Archive for September, 2006

Parents & Income

Saturday, September 30th, 2006

The graph below is from a fascinating new paper, “What Happens When We Randomly Assign Children to Families?,” by Bruce Sacerdote. Holt’s International Children’s Services places children, primarily Koreans, with families in the United States. Children are randomly assigned. Sacerdote has collected data from children who were adopted between 1970-1980, and thus who today are in their mid-20s or -30s, and their adoptive parents.

 

 

The graph shows how parent income at the time of adoption relates to child income for the adopted and “biological” (non-adopted) children. The income of biological children increases strongly with parental income but the income of adoptive children does not.

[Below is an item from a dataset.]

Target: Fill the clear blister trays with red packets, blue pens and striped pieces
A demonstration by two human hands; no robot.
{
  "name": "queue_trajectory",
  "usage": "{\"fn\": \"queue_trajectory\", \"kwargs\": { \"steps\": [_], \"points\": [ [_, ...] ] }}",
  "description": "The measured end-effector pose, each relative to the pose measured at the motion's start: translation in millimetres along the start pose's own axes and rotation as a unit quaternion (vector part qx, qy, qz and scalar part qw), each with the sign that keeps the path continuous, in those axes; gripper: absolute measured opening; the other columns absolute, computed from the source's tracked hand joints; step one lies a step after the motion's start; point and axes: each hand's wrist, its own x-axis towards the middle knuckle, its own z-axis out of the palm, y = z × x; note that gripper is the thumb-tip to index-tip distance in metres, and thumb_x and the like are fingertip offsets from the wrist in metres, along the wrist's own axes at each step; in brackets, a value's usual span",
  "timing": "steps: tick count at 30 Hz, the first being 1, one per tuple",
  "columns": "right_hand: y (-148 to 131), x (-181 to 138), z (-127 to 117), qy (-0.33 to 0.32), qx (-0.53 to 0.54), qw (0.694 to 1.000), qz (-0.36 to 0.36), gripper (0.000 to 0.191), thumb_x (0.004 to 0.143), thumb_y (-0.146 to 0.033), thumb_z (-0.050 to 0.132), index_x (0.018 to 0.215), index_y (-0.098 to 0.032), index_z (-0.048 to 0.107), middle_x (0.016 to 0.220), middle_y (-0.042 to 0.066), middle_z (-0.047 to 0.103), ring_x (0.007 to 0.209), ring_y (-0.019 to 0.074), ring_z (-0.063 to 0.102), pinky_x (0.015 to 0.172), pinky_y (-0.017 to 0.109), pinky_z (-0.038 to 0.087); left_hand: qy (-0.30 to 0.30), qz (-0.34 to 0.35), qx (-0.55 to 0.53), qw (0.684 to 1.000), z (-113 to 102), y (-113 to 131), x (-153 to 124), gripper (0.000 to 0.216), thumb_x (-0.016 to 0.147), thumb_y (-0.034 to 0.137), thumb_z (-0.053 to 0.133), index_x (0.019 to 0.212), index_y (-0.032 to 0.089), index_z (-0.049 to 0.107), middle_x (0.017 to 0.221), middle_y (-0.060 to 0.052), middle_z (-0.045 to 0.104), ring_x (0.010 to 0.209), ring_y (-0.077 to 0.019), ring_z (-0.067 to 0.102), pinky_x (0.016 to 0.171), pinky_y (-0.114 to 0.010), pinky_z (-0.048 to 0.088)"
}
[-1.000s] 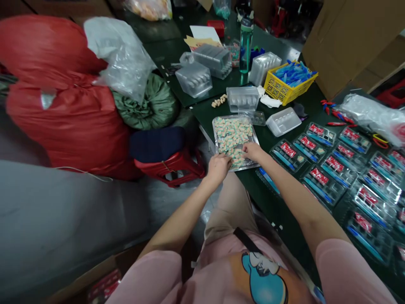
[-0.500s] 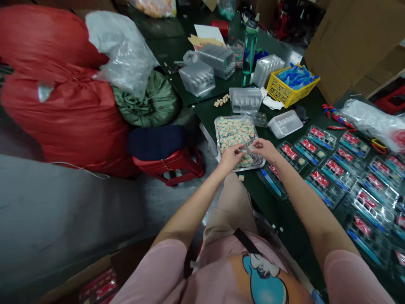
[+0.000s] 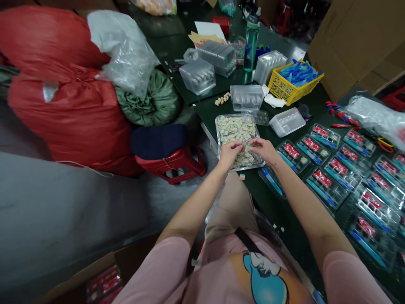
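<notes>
A silver metal tray (image 3: 222, 165) full of small flat beige-and-teal pieces (image 3: 236, 128) lies at the table edge in front of me. Over its near part, my left hand (image 3: 230, 154) is closed in a pinch, and what is between the fingertips is too small to make out. Just to the right, my right hand (image 3: 265, 150) has its thumb and fingertips drawn together above the tray, close to the left fingertips; whatever they hold cannot be made out. One loose piece (image 3: 242, 177) lies on the table edge below the tray.
Clear plastic blister packs (image 3: 322, 178) with red inserts and blue pens cover the right side. Beyond the tray stand clear plastic trays (image 3: 247, 97), a yellow basket (image 3: 286, 89) of blue pens and a green bottle (image 3: 251, 44). A red stool (image 3: 171, 166) stands left.
My hands stay over the tray, with the fingertips slightly shifted; the right fingers look a little more stretched toward the left hand. The whole view has shifted slightly.
</notes>
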Motion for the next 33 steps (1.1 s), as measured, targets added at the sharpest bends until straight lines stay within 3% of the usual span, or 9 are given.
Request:
{"fn": "queue_trajectory", "kwargs": {
  "steps": [8, 13, 16, 19, 22, 26, 30, 33],
  "points": [
    [9.4, 8.0, 2.6, 0.039, 0.005, 0.999, -0.024, 0.028, 0.057, -0.032, 0.075, 0.079, -0.019, 0.063, 0.075, -0.001, 0.064, 0.075, 0.0156, 0.061, 0.077, 0.031, 0.051, -0.064, -0.016, -0.025, 0.998, 1.8, 6.3, -8.3, 0.036, 0.061, 0.041, 0.081, 0.084, 0.014, 0.074, 0.077, -0.004, 0.070, 0.074, -0.0164, 0.065, 0.063, -0.024, 0.044],
    [9.2, 1.0, 5.6, 0.039, -0.018, 0.999, -0.024, 0.022, 0.062, -0.027, 0.073, 0.078, -0.017, 0.061, 0.074, -0.001, 0.063, 0.073, 0.0151, 0.061, 0.073, 0.030, 0.050, -0.038, 0.034, -0.025, 0.998, 0.4, 6.3, -9.6, 0.031, 0.056, 0.031, 0.084, 0.079, 0.014, 0.073, 0.066, 0.001, 0.066, 0.063, -0.0110, 0.059, 0.063, -0.023, 0.044],
    [2.0, -18.9, 7.7, 0.021, -0.110, 0.991, -0.068, 0.019, 0.070, -0.023, 0.071, 0.087, -0.017, 0.064, 0.081, 0.001, 0.065, 0.077, 0.0159, 0.061, 0.075, 0.030, 0.049, -0.007, 0.044, -0.007, 0.999, -7.7, 6.9, -10.1, 0.023, 0.062, 0.027, 0.079, 0.079, 0.013, 0.072, 0.063, 0.002, 0.066, 0.061, -0.0107, 0.058, 0.061, -0.023, 0.043],
    [-6.4, -48.7, 14.1, -0.077, -0.252, 0.955, -0.139, 0.012, 0.080, -0.020, 0.068, 0.092, -0.017, 0.066, 0.087, 0.003, 0.066, 0.077, 0.0157, 0.060, 0.077, 0.029, 0.047, 0.022, 0.044, 0.004, 0.999, -18.6, 8.5, -12.4, 0.021, 0.063, 0.026, 0.077, 0.079, 0.013, 0.072, 0.064, 0.001, 0.066, 0.060, -0.0108, 0.058, 0.059, -0.022, 0.041],
    [-8.0, -76.3, 27.1, -0.183, -0.394, 0.884, -0.173, 0.010, 0.085, -0.022, 0.067, 0.094, -0.016, 0.067, 0.093, 0.007, 0.066, 0.087, 0.0189, 0.060, 0.081, 0.031, 0.045, 0.041, 0.036, -0.012, 0.998, -25.7, 10.5, -16.6, 0.023, 0.062, 0.027, 0.078, 0.079, 0.014, 0.071, 0.065, 0.001, 0.066, 0.062, -0.0111, 0.059, 0.060, -0.022, 0.042],
    [1.7, -94.6, 47.3, -0.205, -0.552, 0.791, -0.163, 0.022, 0.084, -0.027, 0.069, 0.101, -0.012, 0.066, 0.100, 0.013, 0.064, 0.096, 0.0255, 0.058, 0.082, 0.035, 0.044, 0.042, 0.026, -0.045, 0.998, -26.7, 13.9, -21.9, 0.027, 0.058, 0.029, 0.081, 0.078, 0.014, 0.070, 0.066, 0.001, 0.066, 0.063, -0.0117, 0.061, 0.062, -0.022, 0.045],
    [8.5, -99.7, 57.2, -0.188, -0.606, 0.759, -0.145, 0.018, 0.094, -0.018, 0.051, 0.101, -0.012, 0.065, 0.099, 0.014, 0.063, 0.092, 0.0255, 0.059, 0.079, 0.036, 0.043, 0.036, 0.017, -0.061, 0.997, -27.1, 15.1, -22.5, 0.029, 0.056, 0.029, 0.082, 0.077, 0.015, 0.069, 0.066, 0.001, 0.067, 0.063, -0.0125, 0.062, 0.060, -0.022, 0.045],
    [5.5, -99.0, 53.0, -0.177, -0.601, 0.766, -0.142, 0.023, 0.096, -0.014, 0.043, 0.098, -0.012, 0.066, 0.094, 0.013, 0.065, 0.088, 0.0248, 0.059, 0.078, 0.035, 0.043, 0.037, 0.007, -0.074, 0.997, -30.3, 13.6, -20.6, 0.030, 0.054, 0.028, 0.083, 0.076, 0.014, 0.068, 0.064, 0.001, 0.066, 0.062, -0.0124, 0.063, 0.057, -0.021, 0.044]
  ]
}}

The graph does not say that adopted children necessarily have low income; some have high and some have low income and the same is true of biological children. What the graph says is that higher parental income predicts higher child income but only for biological children and not for adoptees.

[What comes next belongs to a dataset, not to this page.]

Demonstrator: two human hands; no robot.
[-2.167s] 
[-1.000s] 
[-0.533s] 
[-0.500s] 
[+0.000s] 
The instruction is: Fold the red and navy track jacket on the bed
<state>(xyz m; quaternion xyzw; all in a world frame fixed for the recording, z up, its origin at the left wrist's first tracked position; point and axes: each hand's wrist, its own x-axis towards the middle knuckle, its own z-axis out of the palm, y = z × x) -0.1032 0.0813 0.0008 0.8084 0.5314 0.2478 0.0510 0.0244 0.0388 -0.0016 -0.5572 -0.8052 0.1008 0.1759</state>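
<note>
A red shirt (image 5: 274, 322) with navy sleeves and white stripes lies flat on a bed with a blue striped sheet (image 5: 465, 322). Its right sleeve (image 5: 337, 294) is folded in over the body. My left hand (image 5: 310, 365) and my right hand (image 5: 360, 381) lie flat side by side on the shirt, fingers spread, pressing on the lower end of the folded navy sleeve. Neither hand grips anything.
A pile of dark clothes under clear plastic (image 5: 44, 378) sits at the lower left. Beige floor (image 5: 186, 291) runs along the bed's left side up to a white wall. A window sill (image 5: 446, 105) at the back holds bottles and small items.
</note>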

Nature, Nurture and Income” by Alex Tabarrok

IQ & Income

Friday, September 29th, 2006

 

In 1900, the vast majority of very bright young adults did not get a college education, and even by the mid-1920s only about half of those in the top IQ decile were entering college. By the 1960s, the probability that those in the top IQ decile would enter college was almost 100%, regardless of whether they were rich or poor, white or black.

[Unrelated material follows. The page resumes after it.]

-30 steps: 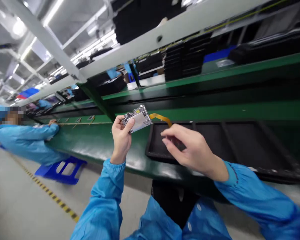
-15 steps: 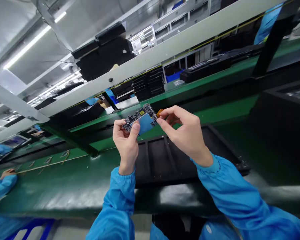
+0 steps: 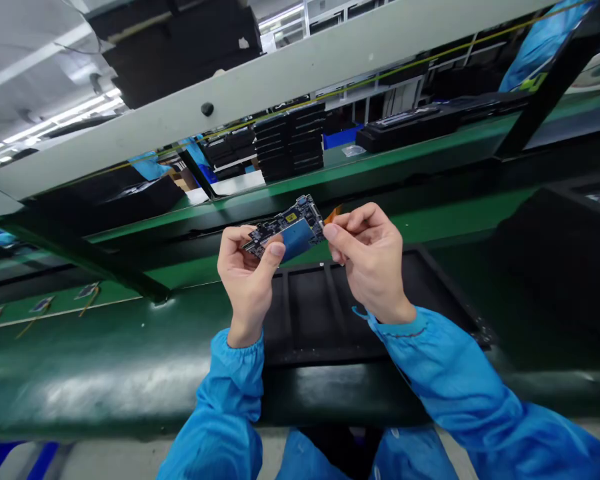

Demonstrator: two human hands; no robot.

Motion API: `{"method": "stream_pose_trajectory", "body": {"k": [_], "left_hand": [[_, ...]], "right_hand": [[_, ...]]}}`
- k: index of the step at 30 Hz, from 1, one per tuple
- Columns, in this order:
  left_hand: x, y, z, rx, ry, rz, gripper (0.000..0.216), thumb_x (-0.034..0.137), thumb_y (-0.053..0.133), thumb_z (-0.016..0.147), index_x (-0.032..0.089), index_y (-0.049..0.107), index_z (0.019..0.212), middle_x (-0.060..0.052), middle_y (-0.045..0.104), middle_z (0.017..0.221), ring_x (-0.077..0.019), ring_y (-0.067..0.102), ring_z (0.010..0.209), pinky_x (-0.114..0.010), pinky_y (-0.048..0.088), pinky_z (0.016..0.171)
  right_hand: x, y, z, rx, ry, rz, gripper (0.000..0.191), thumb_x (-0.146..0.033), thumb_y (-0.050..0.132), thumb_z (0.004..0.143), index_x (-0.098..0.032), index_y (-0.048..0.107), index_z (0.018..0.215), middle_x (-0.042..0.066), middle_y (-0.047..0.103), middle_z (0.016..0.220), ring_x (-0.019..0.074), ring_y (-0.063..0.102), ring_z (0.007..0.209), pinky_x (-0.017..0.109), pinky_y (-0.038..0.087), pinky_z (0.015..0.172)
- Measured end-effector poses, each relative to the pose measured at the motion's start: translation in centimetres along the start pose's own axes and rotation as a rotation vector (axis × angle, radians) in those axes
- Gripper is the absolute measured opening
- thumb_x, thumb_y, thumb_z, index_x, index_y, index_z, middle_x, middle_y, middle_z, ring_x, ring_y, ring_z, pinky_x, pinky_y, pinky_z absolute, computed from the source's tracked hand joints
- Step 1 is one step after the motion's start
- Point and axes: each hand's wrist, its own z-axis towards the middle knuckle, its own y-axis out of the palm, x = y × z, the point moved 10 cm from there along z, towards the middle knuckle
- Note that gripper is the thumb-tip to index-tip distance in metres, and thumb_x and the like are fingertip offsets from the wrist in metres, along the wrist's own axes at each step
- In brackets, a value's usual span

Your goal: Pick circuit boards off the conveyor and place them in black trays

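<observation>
My left hand (image 3: 247,283) grips the left end of a circuit board (image 3: 297,237), thumb across its face and fingers behind. The board is dark with small components, a yellow label and a flat blue area, and is held tilted in the air. At its right edge, my right hand (image 3: 373,260) is closed, thumb and index finger pinching an orange flex cable (image 3: 333,214). Part of the cable shows above the fingertips; whether its end is joined to the board is hidden. Beneath both hands lies a black tray (image 3: 311,310) with divided compartments.
A green bench (image 3: 105,360) runs across, with several small boards with thin cables (image 3: 87,291) at left. Behind rise a white crossbar (image 3: 280,80), dark posts (image 3: 130,277) and stacked black trays (image 3: 290,143). A large black box (image 3: 555,247) stands at right.
The view has shifted, bringing the bench lower parts closer. My right fingers have curled in more at the board's edge, and the board has turned slightly in my left hand.
</observation>
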Motion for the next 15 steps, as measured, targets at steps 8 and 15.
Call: {"method": "stream_pose_trajectory", "body": {"k": [8,15], "left_hand": [[-2.5,1.6,0.2,-0.104,-0.145,-0.061,0.052,0.054,0.095,0.077,0.022,0.064,0.104,0.000,0.067,0.092,-0.0130,0.070,0.081,-0.022,0.059,0.075],[-3.4,3.1,-0.3,-0.221,-0.262,-0.123,0.050,0.053,0.097,0.074,0.019,0.068,0.097,-0.002,0.070,0.085,-0.0203,0.074,0.081,-0.034,0.065,0.077]], "right_hand": [[1.5,-1.1,-0.3,0.090,-0.069,-0.049,0.068,-0.056,0.085,0.086,-0.026,0.025,0.087,-0.005,0.057,0.083,0.0070,0.047,0.056,0.022,0.041,0.047],[1.0,-1.7,-0.1,0.088,-0.136,-0.089,0.065,-0.054,0.080,0.091,-0.026,0.022,0.087,-0.006,0.046,0.078,0.0074,0.042,0.055,0.022,0.037,0.046]]}}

The mean SAT score for entering freshmen at Harvard rose so dramatically that the average freshman in 1952 would have been in the bottom 10% of the class in 1960.

In constant dollars, an engineer earned about $30,000 in 1952 compared with $20,000 for a manufacturing worker, which was not much different from the ratio at the beginning of the century. By 1988, the engineer earned almost $75,000 compared with $22,000 for the manufacturing worker.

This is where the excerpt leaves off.